Un’ideologia prodotta e generata nelle business school di tutto il mondo, che conosce un enorme successo perché non si presenta come un’ideologia o religione (qual è), ma come una tecnica, e quindi di portata universale. Gli stessi strumenti del management si applicano a Dallas e a Nairobi, a Milano e in Siberia, perché le tecniche non sono dipendenti dalla cultura e dal carattere dei popoli: un’automobile o una lavastoviglie funzionano allo stesso modo in tutto il mondo, con qualche attenzione per le gomme e per il liquido antigelo. Così gli stessi strumenti di management dovrebbero funzionare allo stesso modo per le multinazionali capitalistiche e per le comunità di suore, perché, si dice, sono tutte aziende e in quanto tali sono tutte uguali. Sotto l’universalismo della tecnica si veicola allora una visione del mondo, dell’individuo, delle relazioni sociali.

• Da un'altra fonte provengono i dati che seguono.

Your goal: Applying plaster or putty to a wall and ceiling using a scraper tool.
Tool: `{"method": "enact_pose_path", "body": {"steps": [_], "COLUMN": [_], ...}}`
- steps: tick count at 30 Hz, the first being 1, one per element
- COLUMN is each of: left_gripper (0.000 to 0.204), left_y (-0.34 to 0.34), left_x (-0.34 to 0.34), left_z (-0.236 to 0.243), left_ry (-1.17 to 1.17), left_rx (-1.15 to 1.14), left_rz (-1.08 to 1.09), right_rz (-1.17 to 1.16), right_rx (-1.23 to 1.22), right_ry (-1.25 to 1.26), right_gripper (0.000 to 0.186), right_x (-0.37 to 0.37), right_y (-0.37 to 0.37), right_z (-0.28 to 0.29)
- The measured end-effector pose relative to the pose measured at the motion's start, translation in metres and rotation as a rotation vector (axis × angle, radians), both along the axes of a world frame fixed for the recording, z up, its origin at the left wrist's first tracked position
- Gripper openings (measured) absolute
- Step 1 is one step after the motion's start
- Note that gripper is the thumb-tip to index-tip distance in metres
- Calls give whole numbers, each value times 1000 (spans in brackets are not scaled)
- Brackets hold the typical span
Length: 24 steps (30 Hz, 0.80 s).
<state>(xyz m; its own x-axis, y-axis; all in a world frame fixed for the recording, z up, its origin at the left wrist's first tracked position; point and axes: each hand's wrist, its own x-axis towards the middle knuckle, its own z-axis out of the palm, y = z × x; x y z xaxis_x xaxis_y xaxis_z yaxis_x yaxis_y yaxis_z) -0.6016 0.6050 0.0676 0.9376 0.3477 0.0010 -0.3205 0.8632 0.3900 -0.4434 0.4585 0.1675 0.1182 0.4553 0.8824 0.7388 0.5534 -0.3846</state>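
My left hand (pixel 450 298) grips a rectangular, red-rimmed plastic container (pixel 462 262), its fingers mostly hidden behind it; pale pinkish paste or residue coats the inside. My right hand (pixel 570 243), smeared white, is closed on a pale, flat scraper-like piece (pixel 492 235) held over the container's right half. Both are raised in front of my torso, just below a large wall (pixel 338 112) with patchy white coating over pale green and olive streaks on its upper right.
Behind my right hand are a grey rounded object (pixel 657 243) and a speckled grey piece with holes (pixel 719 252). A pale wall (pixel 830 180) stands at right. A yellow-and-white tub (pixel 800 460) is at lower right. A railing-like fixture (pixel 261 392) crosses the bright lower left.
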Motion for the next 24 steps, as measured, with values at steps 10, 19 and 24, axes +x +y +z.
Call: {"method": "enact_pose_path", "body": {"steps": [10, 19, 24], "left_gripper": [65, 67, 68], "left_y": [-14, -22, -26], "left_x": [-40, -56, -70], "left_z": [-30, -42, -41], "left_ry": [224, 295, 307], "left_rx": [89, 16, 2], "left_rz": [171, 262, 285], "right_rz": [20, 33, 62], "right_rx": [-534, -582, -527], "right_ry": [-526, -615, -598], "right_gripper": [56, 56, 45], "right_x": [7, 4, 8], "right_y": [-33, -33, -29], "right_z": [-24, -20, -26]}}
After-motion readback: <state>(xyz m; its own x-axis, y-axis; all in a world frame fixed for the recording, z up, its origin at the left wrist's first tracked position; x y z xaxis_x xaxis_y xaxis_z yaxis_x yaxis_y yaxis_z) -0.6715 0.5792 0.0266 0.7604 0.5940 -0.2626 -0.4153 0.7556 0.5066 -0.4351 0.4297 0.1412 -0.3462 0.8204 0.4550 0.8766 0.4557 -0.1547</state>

Una visione che, come tutte le religioni, ha i suoi dogmi. I principali si chiamano meritocrazia e incentivi. Con la meritocrazia, ad esempio, si legittima la diseguaglianza, perché i talenti non sono interpretati come dono ma come merito individuale. Un dogma da cui deriva la sempre più pervasiva idea che i poveri sono demeritevoli e quindi colpevoli, e in quanto tali non abbiamo nessun obbligo morale di soccorrerli: al massimo possiamo pagare qualche Ong perché se ne occupi in modo che non ci diano troppo fastidio. Questo libro è dunque un dialogo sulla natura religiosa e idolatrica del capitalismo del nostro tempo. Ho scelto di trattare temi complessi con uno stile non specialistico, senza appesantire il testo con note e citazioni di opere (che comunque si trovano elencate in bibliografia), facendo mio il metodo di Antonio Genovesi, fondatore dell’Economia civile, che diceva: «Scriverò dunque come penso, e parlerò come tra noi si parla, perché amo di essere inteso, non ammirato».